İstanbul Balat’ın ara sokakları…
Ablam kışın gece vakti evden kaçtığı için mi bilmem ama resimlere çizdiğim kar tanelerini görünce, gidip köşedeki sobasız odada ağlıyordu. O günden sonra yaptığım resimlerde hiç kar çizmedim
Ama artık gelse şu tren… İnşallah Sedat’ın asker abisinin anlattığı gibidir: Askerden kaçarken, tâ Ankara’ya varana kadar, trenin tuvaletinde kaçak gelmiş. Tuvalete girmek için kapıyı tıklatanlara, “Dolu!” diyormuş.
Vaz mı geçsem? Hayır hayır. Hem artık eve de dönemem. Babam şimdiye tembihlemiştir herkesi: “O çocuğu eve alan bir daha bu kapıdan içeri giremez.” diye. Desin bakalım. Hem ben ablam değilim. Gittiğim eve dönmek için bir gün komşuda yatıp sabaha tekrar eve dönmem. Hoş, eve de almamış ya ablamı, ablamın evden ayrıldığı gece.
Ablam şimdi ne yapıyordur acaba? Nerdeyse on üç yıl oldu. Fuat’ın babası, gittiği gece onu bu garda görmüş, doğu ekspresi tarafında. O sebepten olsa gerek polis onu hep Sivas’tan sonraki illerde aradı, ama bulamadı. Evden gittiğinde, Zehra henüz annemin kucağındaydı. Kırkı ya çıkmıştı ya çıkmamıştı.

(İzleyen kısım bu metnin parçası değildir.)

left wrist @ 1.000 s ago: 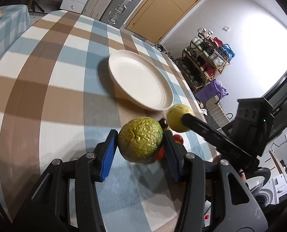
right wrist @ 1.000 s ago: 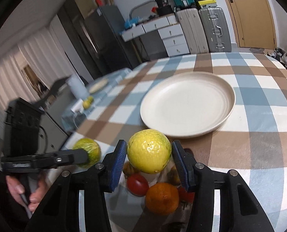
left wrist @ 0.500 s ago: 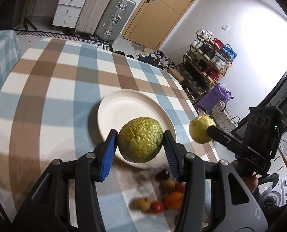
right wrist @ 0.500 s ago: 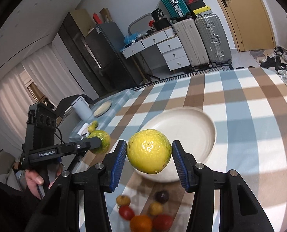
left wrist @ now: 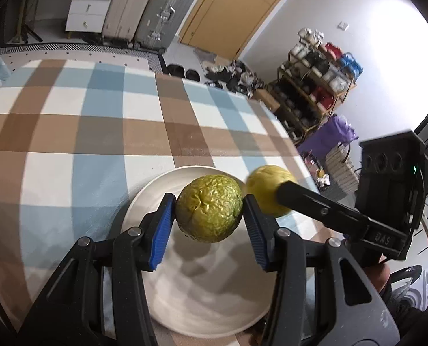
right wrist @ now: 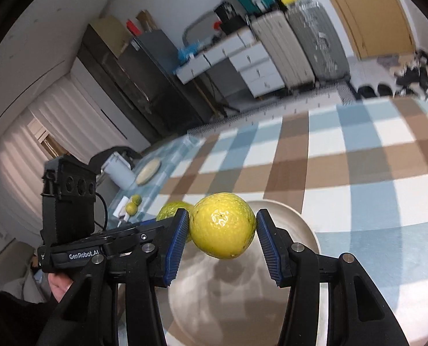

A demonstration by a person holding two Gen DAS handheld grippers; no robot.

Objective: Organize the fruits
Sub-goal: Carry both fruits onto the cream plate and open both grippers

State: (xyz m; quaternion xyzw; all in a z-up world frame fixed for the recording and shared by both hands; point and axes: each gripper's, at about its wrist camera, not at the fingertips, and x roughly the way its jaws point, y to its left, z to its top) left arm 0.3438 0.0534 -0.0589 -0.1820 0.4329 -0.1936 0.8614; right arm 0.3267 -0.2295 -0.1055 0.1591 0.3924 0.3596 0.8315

Şimdi Zehra büyüyor, annem küçülüyor.
Bize anlatmıyor ama Gülhan Abla’nın dediğine göre ablamın derdinden ötürü annemin sütü azalmış. Zehra’yı emzireyim derken kan kusmuş o sıralar. Memesi süte kesilmiş. Ne olduysa o sırada olmuş işte. Meme kanseri. Bu nasıl bir hastalık ki, “Anne hastalığın ne?” demeye bile utandım. Ne bilsin, okul mu görmüş? Doktorun o sene Zehra’ya yazdığı ilaçları, garibim, kendi de kullanmış.
Ah anne!
Ah baba!
Sen merhamet gurabası…
Şimdi anamı özledim diye hangi sigaraya lanet okuyayım, sana okuyamadığım… Yerin dibine batsın sigaran. Değer mi evladını bir sigara paketini aldı diye tartaklaman; ha, değer mi?
Şimdi ben otuz beş lira ile nereye giderim?
Şu garın ortasına asılı olan saat… Bu tren garı, neden bu kadar soğuk; neden insanlar bu kadar suskun. Ve neden herkes yalnız girmiş paltosunun altına?
Acele etme en son bin. Düşünme kaç saat yol gideceğini. Nasılsa uyursun bir şekilde. Evdekiler de uyur. Uyku acıyı uyutur. Hele sabah ola hayrola.